CZECH REPUBLIC | Thursday, 15 May 2014 | Views [199] | Scholarship Entry

My breath freezes as soon as it leaves my lungs. Not even halfway up my windpipe it seems to become paralysed by the temperature outside, chilling my body from the inside out. I wonder how cold it has to be before sleet turns to snow. Burying my face in my scarf, I look around for shared empathy. I find none.

Winter in Prague is stunning but it’s cold and it’s desperately quiet. After dark, everyone retreats into sunken old city houses, coloured by yellow lights and burning fireplaces. Alone after a day’s company, the main square exhales in a gust of wind. Leaves gather in a dark corner.

I wait in front of a row of tourist restaurants (lights dimmed, cutlery clinking, English accents) for Josef. I’ve spoken to him on the Internet; he’s agreed to show me around. I can tell it’s him by the way he approaches with his old Nokia phone, holding the weight of a text he’s just sent to my temporary SIM. Josef is painfully shy: he’s the kind of guy who looks at his feet and is afraid to make decisions. He shouldn’t be a tour guide but I’m glad he’s mine.

A child of Communism, he leads me through the cobbled streets, mostly silently. I’m tense from the spikes of January air poking through my jeans, up my sleeves, into every crevice of my face, but he doesn’t seem to notice.

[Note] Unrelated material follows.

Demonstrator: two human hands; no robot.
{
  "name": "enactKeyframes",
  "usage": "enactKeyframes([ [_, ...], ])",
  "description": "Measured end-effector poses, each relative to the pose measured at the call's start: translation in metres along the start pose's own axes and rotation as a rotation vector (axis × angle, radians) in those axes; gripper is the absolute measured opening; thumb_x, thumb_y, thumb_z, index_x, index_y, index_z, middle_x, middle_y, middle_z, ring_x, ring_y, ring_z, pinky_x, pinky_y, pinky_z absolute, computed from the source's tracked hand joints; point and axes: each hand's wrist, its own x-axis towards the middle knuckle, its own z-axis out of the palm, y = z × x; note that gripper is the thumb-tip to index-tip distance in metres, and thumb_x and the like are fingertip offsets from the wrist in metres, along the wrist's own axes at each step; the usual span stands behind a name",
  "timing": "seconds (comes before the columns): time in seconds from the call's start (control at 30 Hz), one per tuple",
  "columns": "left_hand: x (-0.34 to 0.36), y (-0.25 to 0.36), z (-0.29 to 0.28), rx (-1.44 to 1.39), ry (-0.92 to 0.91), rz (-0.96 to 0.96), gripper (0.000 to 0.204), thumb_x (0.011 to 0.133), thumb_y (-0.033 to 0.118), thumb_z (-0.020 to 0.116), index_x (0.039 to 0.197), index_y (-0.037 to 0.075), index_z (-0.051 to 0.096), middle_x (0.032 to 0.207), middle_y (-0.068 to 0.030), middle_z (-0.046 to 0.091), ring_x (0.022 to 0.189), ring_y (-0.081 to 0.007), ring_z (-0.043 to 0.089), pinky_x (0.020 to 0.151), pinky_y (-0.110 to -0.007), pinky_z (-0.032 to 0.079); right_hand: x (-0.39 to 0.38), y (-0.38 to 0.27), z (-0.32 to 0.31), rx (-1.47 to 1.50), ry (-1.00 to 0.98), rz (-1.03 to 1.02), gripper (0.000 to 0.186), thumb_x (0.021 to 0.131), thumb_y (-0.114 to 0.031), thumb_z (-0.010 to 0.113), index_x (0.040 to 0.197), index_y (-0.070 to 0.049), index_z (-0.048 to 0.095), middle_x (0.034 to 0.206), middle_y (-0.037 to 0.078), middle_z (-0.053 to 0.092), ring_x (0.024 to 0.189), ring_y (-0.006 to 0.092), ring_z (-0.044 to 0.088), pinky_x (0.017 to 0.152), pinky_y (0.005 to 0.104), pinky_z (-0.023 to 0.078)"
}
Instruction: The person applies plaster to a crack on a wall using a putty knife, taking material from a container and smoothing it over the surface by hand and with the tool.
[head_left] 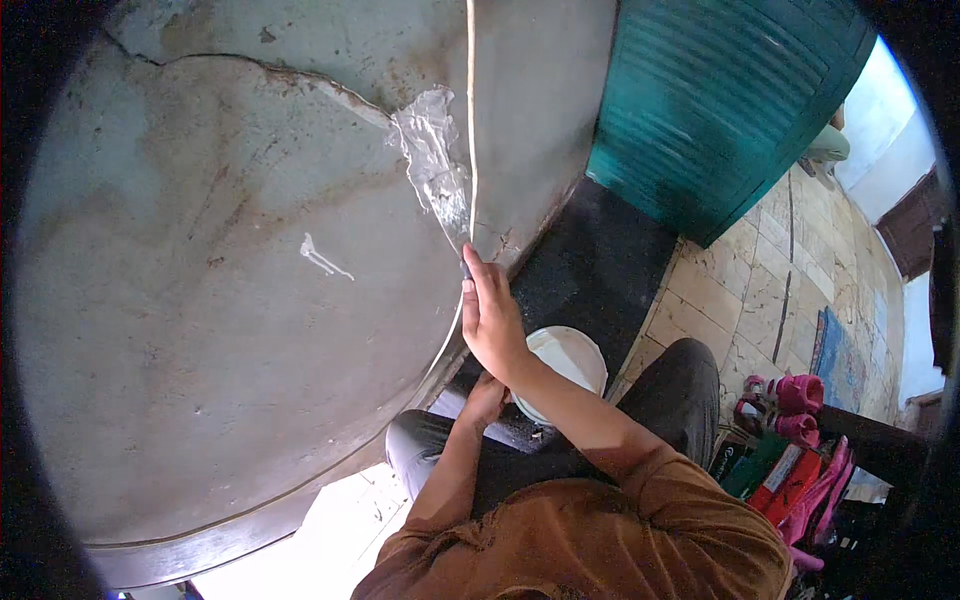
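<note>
My right hand [490,318] is closed round the handle of a putty knife [455,230], its index finger stretched along the tool. The blade lies against the grey wall at the lower end of a wet white putty patch [432,150]. A pale cable [472,110] runs down the wall just beside the patch. Below my right forearm, my left hand [486,400] is curled at the near left edge of a white bucket [567,360]. The forearm hides part of its fingers, and what they grip cannot be made out.
A crack [270,68] runs across the wall into the patch, and a small putty smear [325,258] sits lower left. A green door [720,100] stands ahead, with a dark floor slab [610,245] before it. Pink shoes [798,395] and boxes [785,485] are at right.
</note>
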Motion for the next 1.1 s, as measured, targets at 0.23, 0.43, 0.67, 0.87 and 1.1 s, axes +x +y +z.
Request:
enactKeyframes([
  [0.23, -0.002, 0.004, -0.004, 0.100, -0.058, 0.069, 0.034, 0.101, 0.029, 0.057, 0.126, 0.005, 0.056, 0.092, 0.0014, 0.063, 0.073, -0.0077, 0.054, 0.058, -0.024, 0.040, -0.037, 0.004, 0.009, 0.006, 0.003, 0.080, 0.052, 0.099, -0.005, 0.050, 0.150, -0.006, 0.037, 0.106, 0.021, 0.053, 0.087, 0.0338, 0.059, 0.081, 0.0421, 0.051],
  [0.43, -0.005, 0.006, 0.001, 0.058, -0.034, 0.042, 0.033, 0.102, 0.030, 0.056, 0.125, 0.006, 0.058, 0.098, 0.0007, 0.064, 0.080, -0.0081, 0.058, 0.064, -0.024, 0.045, -0.037, -0.011, 0.017, 0.062, -0.012, 0.093, 0.052, 0.100, -0.003, 0.049, 0.150, -0.005, 0.036, 0.102, 0.016, 0.052, 0.075, 0.0220, 0.060, 0.074, 0.0346, 0.053],
  [0.67, -0.011, 0.025, 0.015, -0.029, -0.037, 0.016, 0.033, 0.104, 0.032, 0.054, 0.124, 0.008, 0.059, 0.104, -0.0001, 0.066, 0.088, -0.0085, 0.062, 0.070, -0.024, 0.050, -0.052, -0.038, -0.070, 0.422, -0.240, 0.571, 0.047, 0.104, -0.015, 0.047, 0.149, -0.007, 0.038, 0.095, 0.005, 0.056, 0.074, 0.0096, 0.056, 0.061, 0.0255, 0.050],
  [0.87, -0.007, 0.020, -0.007, 0.066, 0.039, 0.047, 0.037, 0.103, 0.035, 0.057, 0.126, 0.007, 0.060, 0.102, 0.0010, 0.068, 0.085, -0.0066, 0.062, 0.070, -0.023, 0.050, -0.014, -0.029, -0.194, 0.302, -0.466, 1.011, 0.042, 0.103, -0.027, 0.055, 0.137, -0.005, 0.046, 0.077, 0.001, 0.056, 0.053, 0.0107, 0.049, 0.046, 0.0266, 0.043],
  [1.1, -0.003, 0.039, 0.028, -0.039, -0.005, 0.070, 0.035, 0.103, 0.036, 0.054, 0.121, 0.007, 0.062, 0.099, 0.0006, 0.067, 0.085, -0.0076, 0.061, 0.073, -0.025, 0.049, 0.010, 0.022, -0.272, -0.146, -0.936, 0.962, 0.031, 0.105, -0.032, 0.051, 0.113, -0.003, 0.060, 0.076, 0.004, 0.064, 0.059, 0.0091, 0.060, 0.048, 0.0255, 0.047],
])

He gestures towards a bar and we sit at a table below street level and order red wine. Under his jacket he’s wearing only a t-shirt.

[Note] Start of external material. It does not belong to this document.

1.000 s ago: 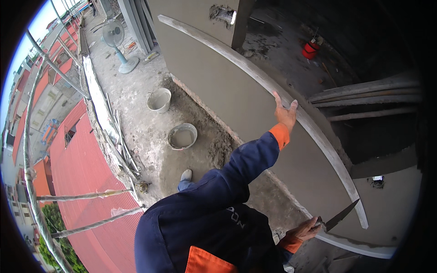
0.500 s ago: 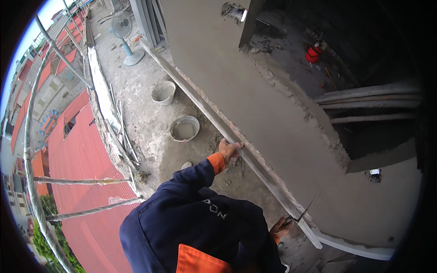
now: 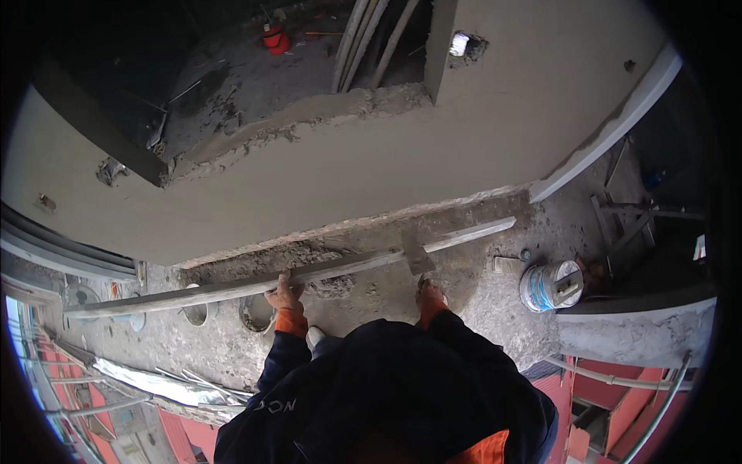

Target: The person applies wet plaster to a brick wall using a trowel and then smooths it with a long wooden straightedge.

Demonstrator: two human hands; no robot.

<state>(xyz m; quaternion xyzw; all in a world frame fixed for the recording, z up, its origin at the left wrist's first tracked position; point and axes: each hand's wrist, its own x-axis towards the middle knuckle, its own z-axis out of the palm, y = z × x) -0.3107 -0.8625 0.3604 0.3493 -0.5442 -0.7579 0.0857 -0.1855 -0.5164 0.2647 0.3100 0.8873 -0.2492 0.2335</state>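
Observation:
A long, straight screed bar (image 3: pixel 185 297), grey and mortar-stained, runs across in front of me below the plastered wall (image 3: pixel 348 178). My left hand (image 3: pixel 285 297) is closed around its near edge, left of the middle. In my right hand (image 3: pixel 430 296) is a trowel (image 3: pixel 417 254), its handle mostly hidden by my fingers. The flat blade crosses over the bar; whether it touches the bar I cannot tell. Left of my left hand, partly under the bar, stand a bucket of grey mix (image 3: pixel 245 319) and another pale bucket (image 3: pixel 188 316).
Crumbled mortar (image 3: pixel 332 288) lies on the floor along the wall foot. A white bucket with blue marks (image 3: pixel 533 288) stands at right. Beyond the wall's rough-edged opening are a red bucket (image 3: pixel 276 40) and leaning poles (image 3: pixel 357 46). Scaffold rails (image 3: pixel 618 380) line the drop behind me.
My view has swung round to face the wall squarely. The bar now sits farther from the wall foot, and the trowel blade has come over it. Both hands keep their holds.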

It’s been six weeks of winter and Europe still hasn’t broken into snow. Not when it dipped below freezing on the wet Edinburgh streets, not when the train made its way through the white-topped Alps, not even during the week I had a hole in my shoe and trudged through Austria on a soggy right foot. Not once.

Josef continues to wander — aimlessly, thoughtfully. He has seen this all before (for all I know we have circled the city twice already) yet he looks up at every building and peers down every street like I do: for the first time. Lone wanderers pass us, only their expelled breath a marker of their warm-blooded selves. Other than that, the city does not stir.

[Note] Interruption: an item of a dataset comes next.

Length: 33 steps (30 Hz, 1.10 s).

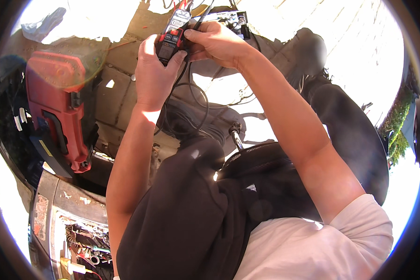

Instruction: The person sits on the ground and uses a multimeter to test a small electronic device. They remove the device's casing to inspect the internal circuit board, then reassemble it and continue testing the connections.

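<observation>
At the top centre, both hands are on a black-and-red handheld meter [174, 32] with buttons and wires at its top end. My left hand [156, 74] grips its lower left side, thumb at the lower end. My right hand [214, 44] has its thumb at the meter's right side, fingers curled beside it; what lies under those fingers is partly hidden. Black cables [191, 86] hang in loops below. Just behind my right hand lies a silver-and-black device [238, 21], partly covered.
A red plastic case [60, 107] stands at the left. At lower left is a worn metal box [51, 210] holding jumbled tools [91, 247]. My dark-trousered legs rest over sunlit, shadowed paving [121, 93]. A metal rod [238, 140] is between my legs. Green plants [397, 135] edge the right.
</observation>
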Each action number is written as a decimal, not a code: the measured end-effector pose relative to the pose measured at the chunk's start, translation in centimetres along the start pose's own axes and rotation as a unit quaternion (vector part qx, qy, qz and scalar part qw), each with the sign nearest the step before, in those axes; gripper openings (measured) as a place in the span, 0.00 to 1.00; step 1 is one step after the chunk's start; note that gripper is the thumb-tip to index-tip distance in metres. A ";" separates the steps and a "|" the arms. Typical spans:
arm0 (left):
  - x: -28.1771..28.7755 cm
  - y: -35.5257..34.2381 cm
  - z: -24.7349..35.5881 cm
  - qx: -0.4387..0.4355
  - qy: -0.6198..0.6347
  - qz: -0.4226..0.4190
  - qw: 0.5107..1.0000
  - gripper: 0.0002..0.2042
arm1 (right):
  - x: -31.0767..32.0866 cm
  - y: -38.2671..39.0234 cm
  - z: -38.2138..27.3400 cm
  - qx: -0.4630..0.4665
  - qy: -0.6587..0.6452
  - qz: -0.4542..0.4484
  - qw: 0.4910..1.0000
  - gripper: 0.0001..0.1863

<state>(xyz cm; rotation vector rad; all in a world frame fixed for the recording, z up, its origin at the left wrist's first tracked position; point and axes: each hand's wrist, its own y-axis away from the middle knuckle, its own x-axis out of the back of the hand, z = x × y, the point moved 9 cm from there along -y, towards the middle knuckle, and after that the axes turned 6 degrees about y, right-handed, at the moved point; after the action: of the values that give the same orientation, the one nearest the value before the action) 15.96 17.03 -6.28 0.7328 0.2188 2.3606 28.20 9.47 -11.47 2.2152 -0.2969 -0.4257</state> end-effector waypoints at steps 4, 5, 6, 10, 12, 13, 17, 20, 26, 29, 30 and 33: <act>-0.3 0.4 -0.8 -0.014 0.069 -0.007 0.998 0.27 | 0.1 -0.2 0.0 -0.002 0.021 -0.010 1.000 0.18; -0.5 0.5 -1.3 0.002 0.096 -0.015 0.995 0.27 | 0.1 -0.1 0.0 -0.003 0.026 -0.014 1.000 0.18; -0.7 0.5 -1.6 0.017 0.123 -0.024 0.992 0.27 | 0.1 -0.1 -0.1 -0.002 0.032 -0.015 0.999 0.19; -1.0 0.1 -3.6 0.151 0.282 -0.086 0.944 0.26 | -0.1 0.0 -0.4 0.006 0.034 0.000 0.999 0.19; -0.7 -0.2 -4.0 0.187 0.244 -0.163 0.938 0.26 | -0.1 0.0 -0.1 -0.011 0.040 0.018 0.999 0.20; -0.7 -0.5 -4.5 0.214 0.240 -0.202 0.925 0.26 | -0.3 0.0 -0.3 0.000 0.038 0.011 0.999 0.20; 1.4 -1.5 -5.8 0.241 0.355 -0.161 0.889 0.24 | -1.1 0.1 -0.4 0.017 0.048 -0.040 0.998 0.23; 3.3 -2.2 -7.2 0.216 0.372 -0.054 0.901 0.24 | -0.6 0.3 -0.1 0.017 0.027 -0.018 0.999 0.23; 3.8 -2.3 -9.5 0.248 0.157 -0.041 0.955 0.21 | -0.9 0.2 0.2 0.025 0.014 -0.038 0.999 0.24; 2.8 -2.5 -9.6 0.253 0.203 -0.067 0.944 0.21 | -0.9 -0.1 0.3 0.019 0.018 -0.044 0.999 0.24; 2.5 -2.6 -9.4 0.241 0.218 -0.081 0.942 0.22 | -1.0 -0.2 0.3 0.016 0.017 -0.048 0.999 0.24; 2.2 -2.8 -9.2 0.224 0.130 -0.113 0.959 0.21 | -1.1 -0.3 0.3 0.020 0.002 -0.047 0.999 0.24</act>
<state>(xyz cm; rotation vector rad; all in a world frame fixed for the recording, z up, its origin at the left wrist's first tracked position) 10.94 20.87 -13.85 0.5574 0.9249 2.1987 27.07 9.85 -11.69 2.2759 -0.2008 -0.4712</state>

Nothing stirs. The air has wiped my mind clean, the cobblestones have rubbed my feet raw and the silence has rendered me unable to speak.

Josef stops as if at some invisible barrier. It seems the right time to interject a goodbye, but then I see it falling in the lamplight, diagonal and soft. Like powder, it sounds like music against the silent city. It was the first snow. My first snow.